Probably the thing to do is to start thinking like an IT department. Yes, really. The idea is to avoid the risk of breaking something in production and not knowing why. Suppose for instance that you started hacking a new feature into the live, production application and something broke. Now the application is down and the customer is breathing down your neck to get it fixed. That would be a stupid way to proceed, right? So don't do that.
It's hard to imagine exactly what the environment is like, but you say "no technical support or management." So there's a web application running on a server, and that's it? Is there a test system, deployment procedures, source control, etc.? I'll assume not.
Given that, here are some ideas for how to proceed.
Get Read-Only Access, or Snapshot the Production System
Get access to the production system so that you can poke around to see how things work. Be very careful not to modify anything. If necessary, see if you can get a snapshot of the system (say, a filesystem backup), and restore it elsewhere. That way you can poke around without fear of accidentally fat-fingering a command and breaking something.
If the source code and configuration files for the system aren't in some kind of source control system, create one and start using it. Even if you're the only one working on the system, this will help you track your changes, and if something breaks, you can roll back to the previous version.
Backups and Restores
Is the production system backed up? If it isn't start doing it. Obviously, don't try a restore to the production system. But do try a full restore to an empty system to see if you can recreate a replica of the production system.
Now you should have a system that's effectively a mirror of the production system. (Notice that I've started to use terminology like "production system" and "test system".) You can now tinker with the test system without fear of breaking the actual running application. Depending on how big a project this is, you could do development and testing on the same system. Or you might want to separate them. You might even consider a separate staging system between test and production.
(Search for "developmestuction" on thedailywtf.com if you want to read horror stories about mismanaged production environments.)

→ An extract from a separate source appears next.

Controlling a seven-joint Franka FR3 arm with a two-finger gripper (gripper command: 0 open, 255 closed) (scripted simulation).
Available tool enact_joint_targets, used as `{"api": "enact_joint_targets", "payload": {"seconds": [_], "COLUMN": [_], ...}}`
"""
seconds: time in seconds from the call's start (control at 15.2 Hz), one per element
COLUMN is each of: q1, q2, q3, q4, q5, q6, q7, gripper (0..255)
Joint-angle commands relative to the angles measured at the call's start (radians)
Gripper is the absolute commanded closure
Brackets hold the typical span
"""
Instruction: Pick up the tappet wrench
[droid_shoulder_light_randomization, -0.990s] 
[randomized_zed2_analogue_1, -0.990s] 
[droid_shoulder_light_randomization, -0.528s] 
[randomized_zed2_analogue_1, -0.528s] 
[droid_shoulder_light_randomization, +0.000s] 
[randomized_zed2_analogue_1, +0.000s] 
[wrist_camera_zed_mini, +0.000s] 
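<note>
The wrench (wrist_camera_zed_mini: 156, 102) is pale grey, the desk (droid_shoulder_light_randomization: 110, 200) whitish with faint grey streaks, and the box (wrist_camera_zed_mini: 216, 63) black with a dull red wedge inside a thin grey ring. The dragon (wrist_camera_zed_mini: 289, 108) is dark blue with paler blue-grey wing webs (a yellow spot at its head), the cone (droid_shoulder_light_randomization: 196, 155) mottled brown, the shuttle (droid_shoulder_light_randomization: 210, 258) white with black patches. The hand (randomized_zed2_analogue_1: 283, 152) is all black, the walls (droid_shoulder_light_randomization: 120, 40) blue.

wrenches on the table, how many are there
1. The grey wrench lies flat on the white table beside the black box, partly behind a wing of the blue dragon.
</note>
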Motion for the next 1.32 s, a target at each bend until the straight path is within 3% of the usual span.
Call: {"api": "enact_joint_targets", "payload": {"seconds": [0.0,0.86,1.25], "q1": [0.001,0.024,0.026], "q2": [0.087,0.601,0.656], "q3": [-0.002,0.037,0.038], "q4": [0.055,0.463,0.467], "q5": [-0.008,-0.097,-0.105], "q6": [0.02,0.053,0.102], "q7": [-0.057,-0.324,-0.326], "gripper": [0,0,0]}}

Analysis, Documentation, Development
Now that you have a test system, you can study it and write up some documentation for how it works. The goal isn't necessarily to document the whole system, but to generate enough information for yourself so that you can implement the new feature. You can also tinker with things to see how they work (or not) which will assist with the analysis and development of the new feature.
Now that you have a test system, perhaps with some new features added, how are you going to test the system? You need to make sure all the existing stuff works as well as the new features. Generate test data and automated tests if possible. If tests are manual, make sure you have a full set of actions scripted to test all the functions, e.g. create record, modify it, print a report, delete, etc.
Now that you have all your code under source control, how do you put it into production? This also could be fully automated or a scripted set of manual actions, such as:
- shut down application server
- rsync files from staging to production
- restart application server
- smoke test (connect to web page to see if it works!)
Make sure you write down the rsync command or put it in a script or something. Getting it wrong could cause a catastrophe!
This might seem like overkill. Maybe it is. It depends on how big and how critical this system is. It can certainly be scaled down to be simpler if the risks aren't that big. But I can't overemphasize the need to think about testing and development separately from production. I've heard some amazing war stories about how somebody was tinkering with the production system and caused days of outages costing millions of dollars. I also can't overemphasize the importance of source control and deployment rigor. There are many other war stories of how somebody got something "working" on the production system, and the change never made it back into the source control system. The next time they deployed, the change was undone, things broke, and nobody could figure out why.
Anyway, good luck with this!
EDIT: clarified the first paragraph so that it's clear that it's talking about making changes directly to the production system.